** PROVIDED DATA follows **

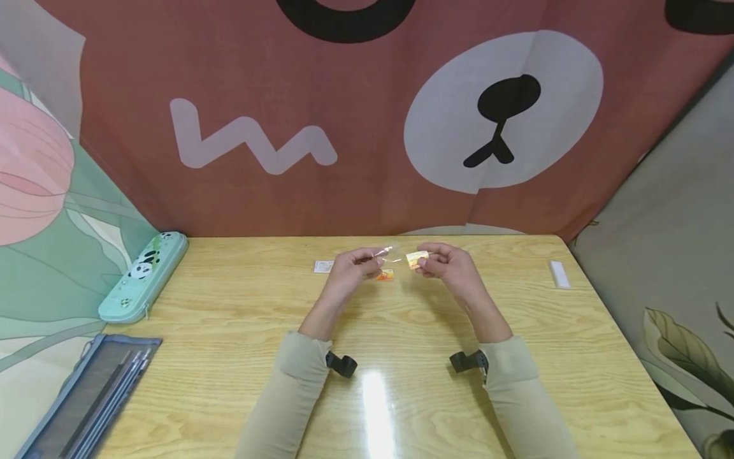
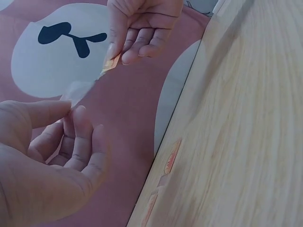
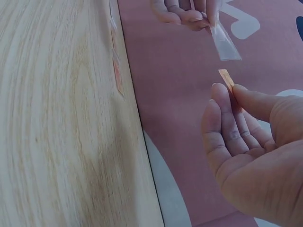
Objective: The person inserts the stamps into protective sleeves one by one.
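My left hand (image 1: 350,268) pinches a small clear plastic sleeve (image 3: 225,43) between thumb and forefinger, its wide end toward the other hand. Between the thumb and fingers of my right hand (image 1: 453,266) is a small yellow-orange card (image 1: 416,259), tilted. The sleeve and the card are held up above the far part of the table, close together; the right wrist view shows a gap between them. Beneath the left hand lies an orange card (image 1: 387,275) on the table, partly hidden. A whitish card (image 1: 323,266) lies left of that hand.
A white block (image 1: 560,275) lies near the table's right edge. At the left are a mint panda pencil case (image 1: 143,277) and a mesh zip pouch (image 1: 92,376) with pens or pencils. A bear-print cloth (image 1: 258,204) hangs behind the wooden table (image 1: 229,306).
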A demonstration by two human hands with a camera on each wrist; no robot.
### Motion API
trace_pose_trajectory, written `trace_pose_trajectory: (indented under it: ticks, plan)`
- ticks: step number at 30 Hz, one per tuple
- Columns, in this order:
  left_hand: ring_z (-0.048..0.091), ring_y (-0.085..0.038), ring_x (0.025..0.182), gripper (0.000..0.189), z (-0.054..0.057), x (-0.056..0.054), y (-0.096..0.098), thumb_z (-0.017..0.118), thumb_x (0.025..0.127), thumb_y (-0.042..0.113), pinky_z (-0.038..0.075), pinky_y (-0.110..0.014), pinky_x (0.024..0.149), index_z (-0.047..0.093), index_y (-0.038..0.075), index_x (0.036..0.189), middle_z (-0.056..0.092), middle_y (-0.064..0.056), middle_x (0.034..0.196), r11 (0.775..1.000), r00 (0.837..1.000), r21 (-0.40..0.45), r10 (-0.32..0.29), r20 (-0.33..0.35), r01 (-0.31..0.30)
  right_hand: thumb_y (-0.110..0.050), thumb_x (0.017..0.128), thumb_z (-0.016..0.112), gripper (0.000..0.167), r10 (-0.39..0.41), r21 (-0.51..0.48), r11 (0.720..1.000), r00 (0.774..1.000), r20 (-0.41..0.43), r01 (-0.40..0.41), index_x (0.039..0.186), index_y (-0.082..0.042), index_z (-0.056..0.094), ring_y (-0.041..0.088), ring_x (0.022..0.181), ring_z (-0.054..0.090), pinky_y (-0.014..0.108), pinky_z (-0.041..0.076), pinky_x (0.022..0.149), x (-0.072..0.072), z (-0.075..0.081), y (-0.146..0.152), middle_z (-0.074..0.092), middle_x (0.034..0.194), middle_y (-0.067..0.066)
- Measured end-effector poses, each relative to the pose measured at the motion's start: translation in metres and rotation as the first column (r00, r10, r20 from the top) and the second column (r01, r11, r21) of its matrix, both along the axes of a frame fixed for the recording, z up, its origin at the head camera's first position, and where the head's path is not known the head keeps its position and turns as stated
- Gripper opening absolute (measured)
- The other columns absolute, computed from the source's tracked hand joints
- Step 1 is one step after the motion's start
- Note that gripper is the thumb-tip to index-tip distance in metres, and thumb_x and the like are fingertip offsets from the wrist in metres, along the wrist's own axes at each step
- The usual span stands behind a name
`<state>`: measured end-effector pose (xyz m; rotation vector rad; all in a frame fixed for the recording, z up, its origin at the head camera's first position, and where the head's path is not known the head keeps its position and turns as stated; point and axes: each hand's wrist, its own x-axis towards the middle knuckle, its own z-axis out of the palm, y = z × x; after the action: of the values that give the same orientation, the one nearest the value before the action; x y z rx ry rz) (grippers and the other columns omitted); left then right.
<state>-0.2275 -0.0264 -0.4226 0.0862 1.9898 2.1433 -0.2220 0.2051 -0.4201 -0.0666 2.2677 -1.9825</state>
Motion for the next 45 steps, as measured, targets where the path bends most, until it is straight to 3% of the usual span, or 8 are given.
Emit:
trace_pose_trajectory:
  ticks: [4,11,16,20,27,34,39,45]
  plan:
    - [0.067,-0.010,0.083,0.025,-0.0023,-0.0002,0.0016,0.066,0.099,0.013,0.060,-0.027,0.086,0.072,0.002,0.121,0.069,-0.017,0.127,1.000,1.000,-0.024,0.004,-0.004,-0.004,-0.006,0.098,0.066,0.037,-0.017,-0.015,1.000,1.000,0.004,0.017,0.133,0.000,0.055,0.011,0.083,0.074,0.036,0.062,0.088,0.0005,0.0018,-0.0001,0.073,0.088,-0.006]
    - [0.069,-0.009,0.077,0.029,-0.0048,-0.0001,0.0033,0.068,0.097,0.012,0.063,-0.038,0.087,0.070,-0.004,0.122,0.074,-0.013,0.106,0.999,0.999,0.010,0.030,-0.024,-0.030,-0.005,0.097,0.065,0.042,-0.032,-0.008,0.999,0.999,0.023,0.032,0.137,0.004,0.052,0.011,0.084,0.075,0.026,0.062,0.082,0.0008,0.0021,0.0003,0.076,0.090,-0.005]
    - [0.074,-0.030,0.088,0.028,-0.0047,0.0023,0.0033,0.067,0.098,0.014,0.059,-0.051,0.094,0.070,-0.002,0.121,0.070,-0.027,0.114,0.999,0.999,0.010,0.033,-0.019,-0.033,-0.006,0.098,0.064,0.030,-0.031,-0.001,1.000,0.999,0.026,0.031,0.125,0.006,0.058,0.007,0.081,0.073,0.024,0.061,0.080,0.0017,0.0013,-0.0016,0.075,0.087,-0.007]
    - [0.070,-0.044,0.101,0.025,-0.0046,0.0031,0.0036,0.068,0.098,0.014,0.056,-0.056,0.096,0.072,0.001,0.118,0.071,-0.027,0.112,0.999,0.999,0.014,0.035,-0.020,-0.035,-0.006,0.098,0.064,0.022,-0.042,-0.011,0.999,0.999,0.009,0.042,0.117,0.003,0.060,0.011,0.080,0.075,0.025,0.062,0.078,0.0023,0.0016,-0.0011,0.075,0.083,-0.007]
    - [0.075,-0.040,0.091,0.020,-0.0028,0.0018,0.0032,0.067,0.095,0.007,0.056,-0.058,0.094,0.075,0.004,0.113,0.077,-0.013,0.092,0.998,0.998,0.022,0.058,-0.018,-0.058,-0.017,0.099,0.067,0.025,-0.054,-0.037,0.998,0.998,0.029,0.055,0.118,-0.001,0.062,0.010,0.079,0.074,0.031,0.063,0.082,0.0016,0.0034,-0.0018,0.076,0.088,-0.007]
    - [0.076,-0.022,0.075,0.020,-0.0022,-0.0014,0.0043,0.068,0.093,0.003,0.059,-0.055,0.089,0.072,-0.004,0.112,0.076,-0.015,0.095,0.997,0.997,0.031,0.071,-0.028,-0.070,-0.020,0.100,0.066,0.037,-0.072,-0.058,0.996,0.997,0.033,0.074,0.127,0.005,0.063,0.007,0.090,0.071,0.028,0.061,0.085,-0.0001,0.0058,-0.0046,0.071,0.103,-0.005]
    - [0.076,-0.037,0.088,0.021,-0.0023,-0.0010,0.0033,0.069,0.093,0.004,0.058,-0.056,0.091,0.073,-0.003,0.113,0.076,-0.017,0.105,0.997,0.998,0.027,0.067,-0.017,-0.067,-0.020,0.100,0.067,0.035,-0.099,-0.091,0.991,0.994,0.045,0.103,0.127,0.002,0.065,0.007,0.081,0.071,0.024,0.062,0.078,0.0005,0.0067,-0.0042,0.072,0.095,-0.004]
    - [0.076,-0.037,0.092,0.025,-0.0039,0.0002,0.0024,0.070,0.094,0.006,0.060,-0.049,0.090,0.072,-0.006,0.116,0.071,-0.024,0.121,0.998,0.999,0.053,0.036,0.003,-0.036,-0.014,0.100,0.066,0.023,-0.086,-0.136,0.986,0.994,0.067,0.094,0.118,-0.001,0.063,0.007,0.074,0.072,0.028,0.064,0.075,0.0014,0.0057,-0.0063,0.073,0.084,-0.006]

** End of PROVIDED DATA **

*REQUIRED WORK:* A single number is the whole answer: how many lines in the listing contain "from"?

*COMPLETED EXERCISE:* 3